A mind, an intellect (buddhi) that is awakened to īśvara, surrenders all actions (arpaṇa), even though he or she still feels like the doer. This attitude is the first part of karma yoga.
- ishvara arpana buddhi
In order to get out of the identification with your personality, it must first be understood that the person, the individual living being (jīva) that appears to you, is a small part of īśvara. So there must be knowledge of the relationship between īśvara and jīva. Then I can offer my actions as a person (arpaṇa) to īśvara. With the knowledge that everything is īśvara (brahman with its own apparent properties) the field in which life takes place becomes sacred, and you come to live in an attitude of accommodating, contributing. Actions are done with the best intentions, according to knowledge and possibilities. This already makes you happy.

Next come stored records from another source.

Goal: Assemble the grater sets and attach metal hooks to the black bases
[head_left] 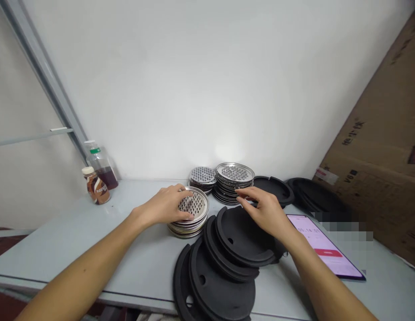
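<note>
My left hand [172,204] rests over the left side of a short stack of round metal grater discs [198,203]. Its thumb and fingers are spread apart on the top disc, with some fingertips hidden. My right hand [261,205] hovers by the front of a taller disc stack [234,171], thumb and fingers apart and nothing visible between them. Behind the short stack is another pile of perforated discs [203,174]. Below my right hand, several round black trays with raised rims [224,285] overlap toward the table's front edge.
More black trays [274,189] lie at the back right. A phone showing a timer [328,249] lies right of my right forearm. A brown bottle [97,189] and a clear bottle of dark liquid [107,174] stand at left. A large cardboard box [378,156] leans at right.
</note>
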Action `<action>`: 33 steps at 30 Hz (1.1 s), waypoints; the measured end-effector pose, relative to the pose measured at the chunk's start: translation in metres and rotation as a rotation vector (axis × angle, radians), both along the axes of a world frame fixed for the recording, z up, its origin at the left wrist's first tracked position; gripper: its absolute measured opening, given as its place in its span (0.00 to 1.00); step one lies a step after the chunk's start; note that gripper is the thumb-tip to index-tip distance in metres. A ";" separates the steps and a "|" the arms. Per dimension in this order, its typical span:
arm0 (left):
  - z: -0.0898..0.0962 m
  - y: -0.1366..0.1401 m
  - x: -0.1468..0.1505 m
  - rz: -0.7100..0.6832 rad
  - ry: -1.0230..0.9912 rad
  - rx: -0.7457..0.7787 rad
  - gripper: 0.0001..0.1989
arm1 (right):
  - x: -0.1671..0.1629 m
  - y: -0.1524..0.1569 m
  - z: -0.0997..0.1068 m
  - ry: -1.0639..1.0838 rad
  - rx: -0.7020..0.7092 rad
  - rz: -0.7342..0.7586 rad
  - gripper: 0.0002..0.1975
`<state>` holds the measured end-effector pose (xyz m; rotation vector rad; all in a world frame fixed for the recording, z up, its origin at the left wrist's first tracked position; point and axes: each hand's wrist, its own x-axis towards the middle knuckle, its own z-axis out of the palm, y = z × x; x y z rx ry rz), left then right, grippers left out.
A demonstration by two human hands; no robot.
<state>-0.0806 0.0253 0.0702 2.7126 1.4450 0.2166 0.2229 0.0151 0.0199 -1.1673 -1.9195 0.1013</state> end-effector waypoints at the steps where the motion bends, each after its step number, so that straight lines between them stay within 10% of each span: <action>1: 0.001 -0.001 0.000 -0.001 0.001 0.007 0.27 | -0.002 -0.001 0.001 -0.005 0.002 0.011 0.10; 16: -0.004 0.001 0.001 -0.072 -0.180 0.127 0.19 | -0.009 -0.003 -0.002 0.013 -0.082 0.089 0.10; 33: 0.003 0.045 0.002 -0.133 0.054 0.132 0.09 | -0.008 -0.005 -0.001 -0.008 -0.072 0.091 0.10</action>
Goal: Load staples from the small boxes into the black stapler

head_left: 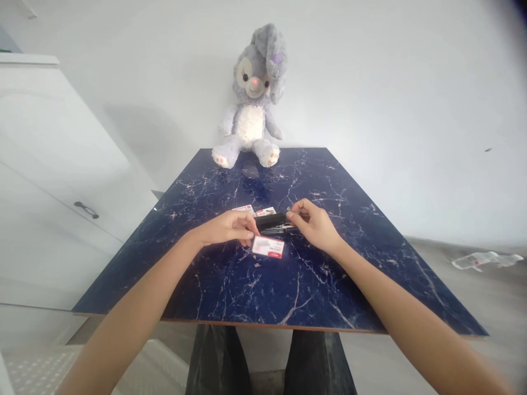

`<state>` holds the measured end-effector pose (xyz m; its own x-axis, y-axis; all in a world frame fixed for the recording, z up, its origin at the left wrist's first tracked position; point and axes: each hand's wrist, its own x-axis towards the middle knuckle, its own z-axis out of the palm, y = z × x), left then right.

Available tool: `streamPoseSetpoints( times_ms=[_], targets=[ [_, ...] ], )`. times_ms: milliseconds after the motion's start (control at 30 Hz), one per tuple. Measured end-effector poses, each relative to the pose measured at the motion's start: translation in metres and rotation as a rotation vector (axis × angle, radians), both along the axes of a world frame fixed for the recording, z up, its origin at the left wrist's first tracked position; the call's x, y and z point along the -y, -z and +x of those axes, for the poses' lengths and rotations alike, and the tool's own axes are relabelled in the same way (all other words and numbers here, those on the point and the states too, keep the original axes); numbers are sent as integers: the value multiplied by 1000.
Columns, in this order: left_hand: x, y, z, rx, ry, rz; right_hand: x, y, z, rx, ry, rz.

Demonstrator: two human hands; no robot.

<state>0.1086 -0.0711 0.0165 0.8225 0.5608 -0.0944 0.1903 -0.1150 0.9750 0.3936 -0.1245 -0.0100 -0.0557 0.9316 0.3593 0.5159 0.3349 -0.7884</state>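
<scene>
A black stapler (270,221) lies across the middle of the table, with its metal rail (275,230) showing along the near side. My left hand (234,226) is closed at the stapler's left end, thumb and fingers curled around it. Just below those fingertips is a small white and red box (268,247) with a picture of a stapler-like item on it. At the stapler's right end my right hand (312,220) makes a pinch. Something small and greyish shows at its fingertips, too small to name.
Behind the stapler lie a white and red card or box (244,208) and another one (265,211). A grey plush rabbit (252,104) sits at the far edge of the blue marbled table (263,296). White cabinets (53,181) stand on the left. Clear plastic packaging (486,260) lies at the right.
</scene>
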Motion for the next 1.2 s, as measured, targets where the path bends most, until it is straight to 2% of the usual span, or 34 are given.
streamPoseSetpoints(
  times_ms=[100,200,300,400,600,733,967,1200],
  targets=[
    [0,-4,-1,-41,-30,93,-2,1,1,-32,3,-43],
    [-2,-4,-1,-4,-239,170,-3,-1,3,-1,28,-58],
    [-7,0,0,95,-464,211,-3,-3,5,113,62,-10],
    [-11,7,2,146,-559,215,-3,-5,6,132,105,37],
    [-11,13,5,112,-532,194,-8,2,9,102,124,27],
    [-11,13,6,119,-544,203,-8,5,10,170,54,44],
    [-11,12,5,89,-565,218,-8,0,14,357,-174,39],
    [-13,15,5,81,-547,215,-7,-5,16,360,-180,-1]
  ],
)
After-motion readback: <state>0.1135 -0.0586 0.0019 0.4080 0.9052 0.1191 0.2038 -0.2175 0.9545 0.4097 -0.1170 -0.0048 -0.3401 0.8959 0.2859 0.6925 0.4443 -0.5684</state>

Gratefully receiving the results of actions as a gift (prasāda) from īśvara is the second part of karma yoga (īśvara-prasāda-buddhiḥ). This makes you even happier.
Arpaṇa is translated as offering, because its deeper meaning is 'giving back'. To what do I give it back? To where it belongs: All power, all knowledge, or īśvara, the auspicious lord.
Only in this attitude does one practice correct karma yoga. You give away your person, as it were, to where it belongs, and can rest as a free brahman. If you invest too much in the strategies of the personality, that can be an obstacle to freedom, because you think there is something to be gained in the world and you cling to it.
The idea that you live in an altar is of course wonderful. Devotion and surrender open your heart. The person recognizes that he/she is in situations that he/she has not consciously created (all created by the divine law that manifests prārabdha karma, karma that has already begun).
I realize that nothing really belongs to me and instead everything belongs only to īśvara, that is īśvara arpaṇa buddhi. I recognize that I live sacrificially in devotion as a person, and thus make my life sacred and in line with dharma.
Only then can I know that I, pure consciousness, am free from the whole happening, and the whole īśvara game is apparently playing out within me. As long as I am still living strategies to exploit the world, because I think I will benefit from it, I cannot be free. To be free is to enjoy being pure, without taking the game that is playing out seriously.
Why only then? As long as I claim that things are mine, I think I am a person who has something (mamakāra). I can have something in terms of property rights, but before I can be everything, I must first have nothing as a cognitive experience as a tiny jīva.
The order that governs all situations is dharma, and dharma is the lord. With this insight, the person will automatically become attuned to the divine wonder that is the world. Thus the person comes to live in the altar (arpaṇa) of the world, and regards his body and mind as an altar. This loving devotional attitude is blissful.
This divine order determines the order of life and what is expected of the person in each situation. A karma yogī acts with the realization of this fact with a mind full of gratitude for all the results that come to him as a gift from īśvara (īśvara prasāda buddhi).